"People have been thinking about immortality throughout history. We have a deep human need to figure out what happens to us after death," said Fischer, the principal investigator of what is being called the Immortality Project. "Much of the discussion has been in literature, especially in fantasy and science fiction, and in theology in the context of an afterlife, heaven, hell, purgatory and karma. No one has taken a comprehensive and sustained look at immortality that brings together the science, theology and philosophy."
The project will involve an in-depth analysis of reports of near-death experiences, spirit survival, and out-of-body experiences. Fischer is careful to emphasize the rigorous nature of the study his team intends to undertake.
"We will be very careful in documenting near-death experiences and other phenomena, trying to figure out if these offer plausible glimpses of an afterlife or are biologically induced illusions," Fischer said. "Our approach will be uncompromisingly scientifically rigorous. We’re not going to spend money to study alien-abduction reports. We will look at near-death experiences and try to find out what’s going on there — what is promising, what is nonsense, and what is scientifically debunked. We may find something important about our lives and our values, even if not glimpses into an afterlife."

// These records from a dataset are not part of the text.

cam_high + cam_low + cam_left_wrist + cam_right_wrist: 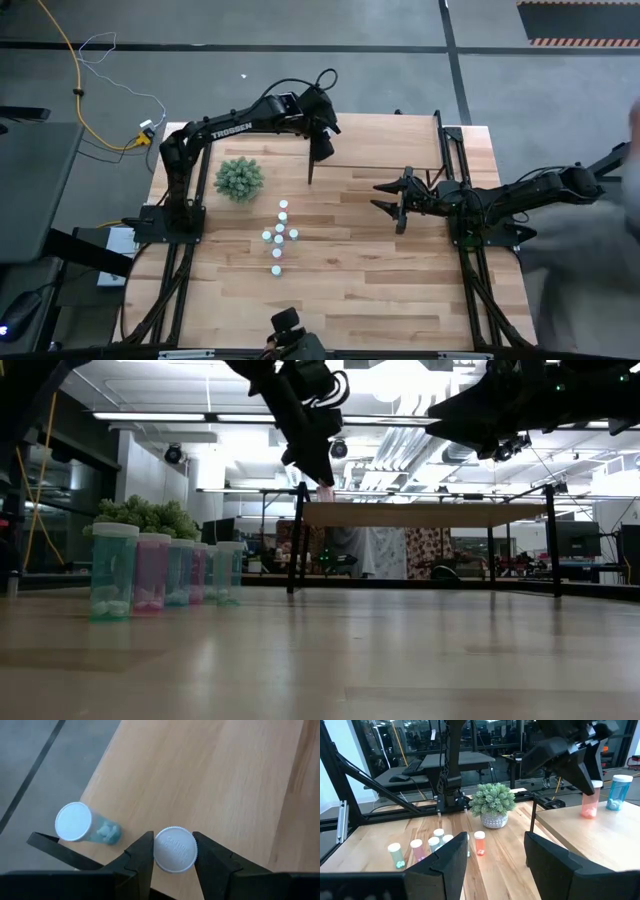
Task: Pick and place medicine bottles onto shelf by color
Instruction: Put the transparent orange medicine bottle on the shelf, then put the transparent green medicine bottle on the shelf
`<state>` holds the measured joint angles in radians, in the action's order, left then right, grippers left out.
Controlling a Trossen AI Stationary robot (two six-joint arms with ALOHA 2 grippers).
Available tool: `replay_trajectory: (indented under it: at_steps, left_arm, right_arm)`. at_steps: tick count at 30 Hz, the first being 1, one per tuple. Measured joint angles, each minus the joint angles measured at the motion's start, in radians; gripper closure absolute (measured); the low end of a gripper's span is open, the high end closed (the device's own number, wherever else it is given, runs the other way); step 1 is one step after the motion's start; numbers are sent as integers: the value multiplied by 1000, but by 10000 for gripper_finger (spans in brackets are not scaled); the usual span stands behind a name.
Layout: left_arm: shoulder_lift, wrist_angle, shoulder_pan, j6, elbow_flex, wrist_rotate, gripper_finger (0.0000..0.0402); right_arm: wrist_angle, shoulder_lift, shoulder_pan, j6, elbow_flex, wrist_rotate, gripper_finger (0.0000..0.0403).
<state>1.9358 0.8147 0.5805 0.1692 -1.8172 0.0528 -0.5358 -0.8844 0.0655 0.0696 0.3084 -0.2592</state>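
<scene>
1. The left gripper (173,851) was up over the shelf (380,130), near its 9 o'clock end in the high view, fingers clamped on the white cap of a pink bottle (589,802).
2. That pink bottle looked like it was standing on or just above the shelf board, can't tell which.
3. A bluish bottle (617,792) already stood upright on the shelf right beside it, close to the edge.
4. The right gripper (392,197) hung over the table at roughly 3 o'clock, jaws spread wide, nothing in them.
5. The remaining bottles (279,238) sat clustered mid-table, about 5 o'clock from the green plant (240,178). I counted roughly 7, all upright.
</scene>
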Motion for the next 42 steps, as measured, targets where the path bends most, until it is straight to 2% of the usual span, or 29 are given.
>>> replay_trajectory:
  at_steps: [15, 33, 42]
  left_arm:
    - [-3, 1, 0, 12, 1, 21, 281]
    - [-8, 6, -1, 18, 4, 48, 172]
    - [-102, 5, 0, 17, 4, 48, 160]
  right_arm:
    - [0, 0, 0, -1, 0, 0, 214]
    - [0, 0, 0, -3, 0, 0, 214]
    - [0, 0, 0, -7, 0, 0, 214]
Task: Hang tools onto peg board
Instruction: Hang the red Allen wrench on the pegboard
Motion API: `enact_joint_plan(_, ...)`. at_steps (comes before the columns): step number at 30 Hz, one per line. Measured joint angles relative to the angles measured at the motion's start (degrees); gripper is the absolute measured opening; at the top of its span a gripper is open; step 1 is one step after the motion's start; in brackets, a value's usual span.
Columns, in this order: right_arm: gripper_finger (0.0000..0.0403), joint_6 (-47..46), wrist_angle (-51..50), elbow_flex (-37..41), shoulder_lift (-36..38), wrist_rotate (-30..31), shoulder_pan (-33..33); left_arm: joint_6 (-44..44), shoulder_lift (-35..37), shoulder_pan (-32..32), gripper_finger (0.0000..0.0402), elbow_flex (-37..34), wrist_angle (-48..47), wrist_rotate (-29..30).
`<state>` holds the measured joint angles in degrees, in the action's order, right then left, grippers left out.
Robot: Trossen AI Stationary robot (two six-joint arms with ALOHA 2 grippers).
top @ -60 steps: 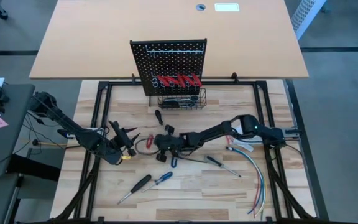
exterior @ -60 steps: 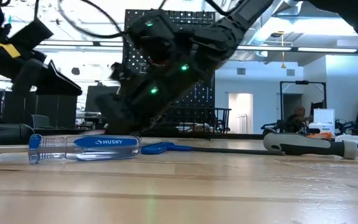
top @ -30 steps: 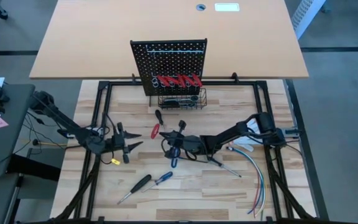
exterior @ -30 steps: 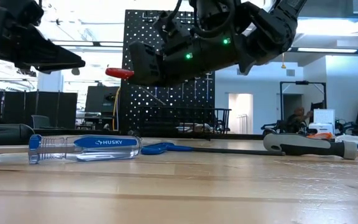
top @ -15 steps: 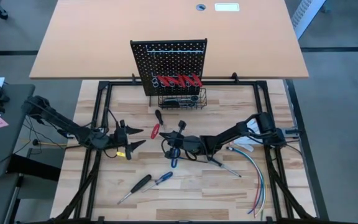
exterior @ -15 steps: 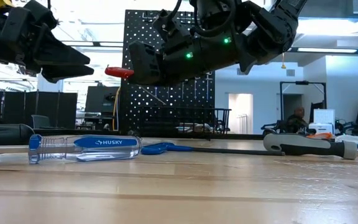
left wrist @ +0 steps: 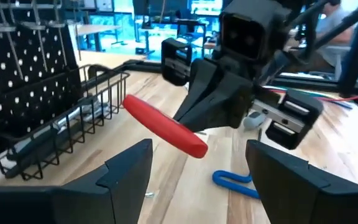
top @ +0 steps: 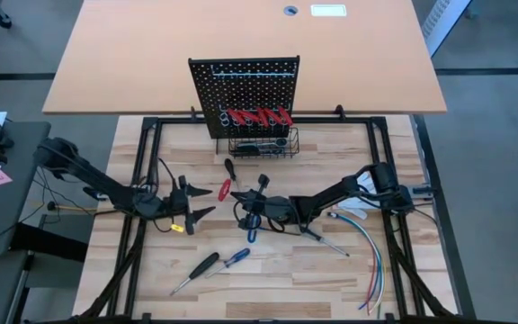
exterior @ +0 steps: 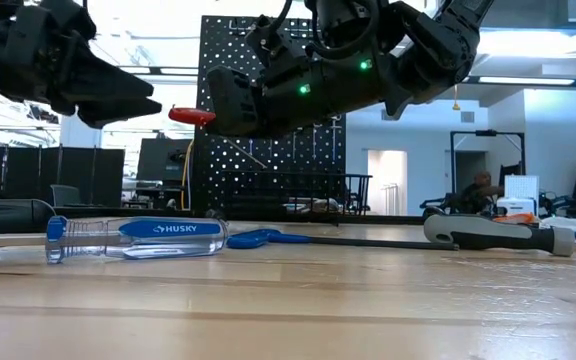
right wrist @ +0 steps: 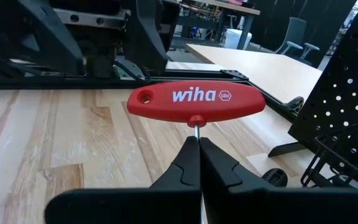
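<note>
The red T-handle key [right wrist: 196,102] is clamped by its shaft in the right gripper [top: 257,200] above mid-worktop, while the left gripper [top: 198,202], now spread wider, is brought nearer for an apparent handover toward the peg board [top: 244,85].

A red T-handle tool [right wrist: 196,102] is up in the air. Red pliers [top: 257,116] hang on the black peg board [top: 244,81]. Blue [exterior: 136,238] and black screwdrivers [top: 203,264] lie flat near the bench's front edge.
</note>
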<state>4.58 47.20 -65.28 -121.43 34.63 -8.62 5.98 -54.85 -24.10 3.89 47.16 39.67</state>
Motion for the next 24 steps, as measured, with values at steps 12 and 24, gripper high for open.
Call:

And that's the problem, isn't it? How can you tell the difference between the two -- a true, scientifically verifiable "glimpse into an afterlife," and a mere collection of stories that tell us "something important about... our values?" With near-death experiences, and anything else that relies solely on anecdotal reports, it is often impossible to eliminate the effects of the inevitable skewing of memory that occurs because of inherent flaws of our perceptual and integrative neural mechanisms. If there is a commonality between stories of NDEs, what does that mean? Are reports of NDEs similar because people are experiencing contact with a consistent, real afterlife, or because we all have basically the same brain wiring and that wiring fails in a consistent way when we are nearing death?
I just don't know how you'd sort the two out, frankly. Myself, I have no idea if there is an afterlife -- but even if there is, it may well be out of the reach of an acceptable empirical protocol that would convince someone who wasn't already convinced.
And that brings up the second problem. The Templeton Foundation is a granting agency whose stated purpose is
[to serve] as a philanthropic catalyst for discoveries relating to the Big Questions of human purpose and ultimate reality. We support research on subjects ranging from complexity, evolution, and infinity to creativity, forgiveness, love, and free will. We encourage civil, informed dialogue among scientists, philosophers, and theologians and between such experts and the public at large, for the purposes of definitional clarity and new insights. Our vision is derived from the late Sir John Templeton's optimism about the possibility of acquiring "new spiritual information" and from his commitment to rigorous scientific research and related scholarship. The Foundation's motto, "How little we know, how eager to learn," exemplifies our support for open-minded inquiry and our hope for advancing human progress through breakthrough discoveries.All of which sounds nice, but it does put a rather heavy burden on the researcher receiving their grant money to find a connection between science in spirituality, given that taking five million dollars and turning up empty-handed would be a bit of an anticlimax.
I'm not alone in having some questions about the Templeton Foundation's motives. Rationalists such as Richard Dawkins, John Horgan, and Peter Woit have all made pointed comments about the Foundation's money biasing any projects that they might support. Sean Carroll, a cosmologist at the California Institute of Technology, said, "the entire purpose of the Templeton Foundation is to blur the line between straightforward science and explicitly religious activity, making it seem like the two enterprises are part of one big undertaking. It's all about appearances." Carroll did add, however, "I appreciate that the Templeton Foundation is actually, in its own way, quite pro-science, and is not nearly as objectionable as the anti-scientific crackpots at the Discovery Institute."
It's telling if in order to place a funding agency on the side of rigorous research, you have to compare it to the Discovery Institute.
On the other hand, I'm cautiously in favor of such research. As I've said many times before in this blog, I'm perfectly willing to entertain the possibility of there being many phenomena that fall outside the ken of current understanding -- but if you think such things are real, you damn well better have some hard evidence to support your position. The "Big Questions" -- and the existence of an afterlife is certainly one of the biggest -- are deserving of research, and if it is done with acceptable scientific rigor, the Immortality Project is a fascinating thing to undertake. I can only hope that the researchers involved with the project aren't going to end up being corrupted by the inherent bias of their grant foundation.
It seems like a waste of money to me. I'd be happy to take on that job for only 3.5 mil.